Posted on:2017-01-27Degree:MasterType:Thesis
Country:ChinaCandidate:Y L LiangFull Text:PDF
GTID:2322330482481603Subject:Control theory and control engineering
Abstract/Summary:PDF Full Text Request
Aero-engine is a complex mechanical device with the characteristics of time-varying, nonlinear and many control variables and so on. So it is difficult to establish the mathematical model of the aero-engine. The control demand cannot be able to meet simply by the traditional control method. At present, intelligent control algorithm is one of the hot topics in the field of controlling aero-engine. The traditional PID control algorithm is introduced in the paper, and the basic principles and several parameter tuning methods of PID control algorithm are also presented.
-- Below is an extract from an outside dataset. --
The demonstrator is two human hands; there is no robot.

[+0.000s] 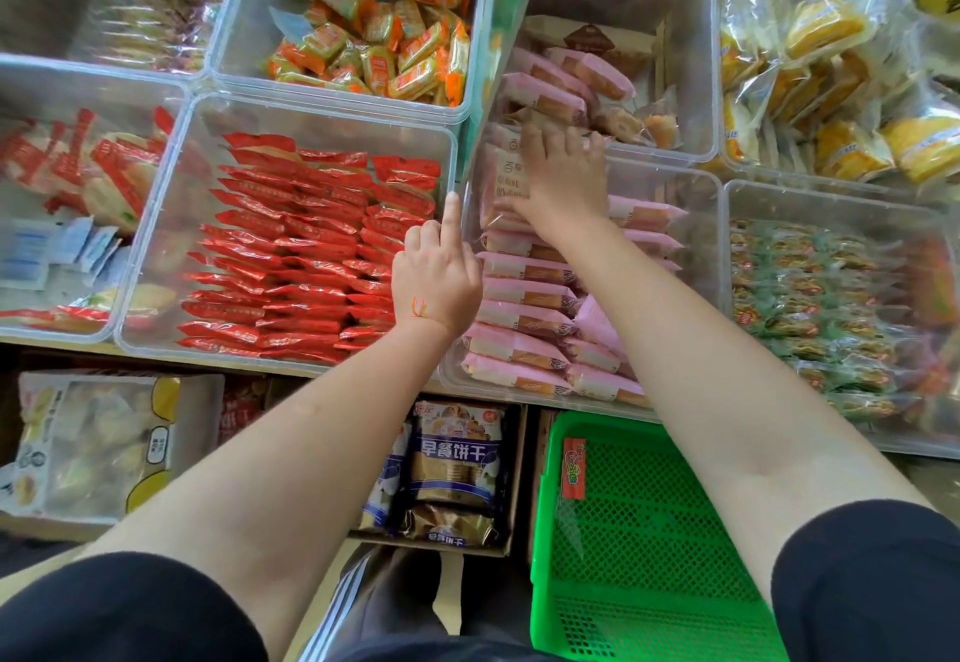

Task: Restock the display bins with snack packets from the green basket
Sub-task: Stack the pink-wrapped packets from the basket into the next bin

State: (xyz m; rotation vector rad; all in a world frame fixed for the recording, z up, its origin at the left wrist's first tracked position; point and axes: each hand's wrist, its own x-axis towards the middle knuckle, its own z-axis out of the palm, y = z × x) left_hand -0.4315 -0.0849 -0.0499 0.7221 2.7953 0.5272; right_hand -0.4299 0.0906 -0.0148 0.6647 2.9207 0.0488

Combining with the small deviation state space model of the aero-engine at a steady operating point, cut-and-trial method can be used to set PID parameters, a PID steady controller is designed based on the control objective. The artificial neural network is one of the most representative algorithms in the field of intelligent control. The basic structures and work mechanism of neural network are introduced in the paper. In order to introduce the control method of neural network, several neural network control models are presented. In addition, the application of neural network in aero-engine is also introduced in the paper. At last, a reinforcement learning NN-based controller for aero-engine is proposed in the paper. The presented controller design has two interrelated entities: an action NN and a critic NN. The action NN is designed to produce a signal for aero-engine and the critic NN approximates certain strategic utility function which evaluates the performance of the action network. The simulation results show that the presented controller has excellent adaptability to the external environment, good anti-interference ability, and also has excellent robustness to the parameter perturbations.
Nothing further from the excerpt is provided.